The complete listing goes into the output exactly, without its pictures.

Data segment:
|---|
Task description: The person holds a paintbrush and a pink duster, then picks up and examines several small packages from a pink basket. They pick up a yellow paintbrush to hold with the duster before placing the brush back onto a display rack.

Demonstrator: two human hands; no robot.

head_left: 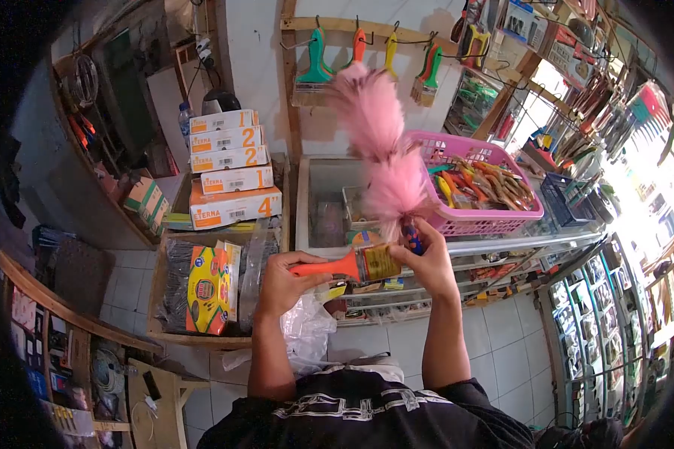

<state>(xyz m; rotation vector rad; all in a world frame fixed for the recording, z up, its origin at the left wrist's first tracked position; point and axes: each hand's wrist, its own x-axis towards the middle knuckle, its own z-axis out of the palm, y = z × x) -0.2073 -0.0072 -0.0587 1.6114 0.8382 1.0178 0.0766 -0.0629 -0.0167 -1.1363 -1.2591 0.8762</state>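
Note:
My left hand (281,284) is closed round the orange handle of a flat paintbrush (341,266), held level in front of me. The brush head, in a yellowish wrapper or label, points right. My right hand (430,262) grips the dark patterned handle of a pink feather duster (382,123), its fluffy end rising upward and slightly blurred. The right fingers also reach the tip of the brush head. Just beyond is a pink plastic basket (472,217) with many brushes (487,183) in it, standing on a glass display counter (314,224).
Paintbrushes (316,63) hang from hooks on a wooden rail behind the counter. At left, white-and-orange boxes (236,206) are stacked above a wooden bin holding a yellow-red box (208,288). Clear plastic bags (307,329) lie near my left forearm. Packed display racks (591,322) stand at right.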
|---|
Exercise output:
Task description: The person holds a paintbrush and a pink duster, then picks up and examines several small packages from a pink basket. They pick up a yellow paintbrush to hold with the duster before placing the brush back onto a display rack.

Demonstrator: two human hands; no robot.

head_left: 

<state>(xyz m; rotation vector rad; all in a world frame fixed for the recording, z up, its origin at the left wrist's first tracked position; point and axes: each hand's wrist, its own x-axis towards the middle knuckle, its own z-axis out of the palm, y = z × x) -0.2073 -0.0072 -0.0587 1.6114 0.8382 1.0178 0.0766 -0.0629 -0.0167 -1.1363 -1.2591 0.8762</state>
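Note:
My left hand (281,284) is closed round the orange handle of a flat paintbrush (341,266), held level in front of me. The brush head, in a yellowish wrapper or label, points right. My right hand (430,262) grips the dark patterned handle of a pink feather duster (382,123), its fluffy end rising upward and slightly blurred. The right fingers also reach the tip of the brush head. Just beyond is a pink plastic basket (472,217) with many brushes (487,183) in it, standing on a glass display counter (314,224).
Paintbrushes (316,63) hang from hooks on a wooden rail behind the counter. At left, white-and-orange boxes (236,206) are stacked above a wooden bin holding a yellow-red box (208,288). Clear plastic bags (307,329) lie near my left forearm. Packed display racks (591,322) stand at right.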

The generated output is now complete.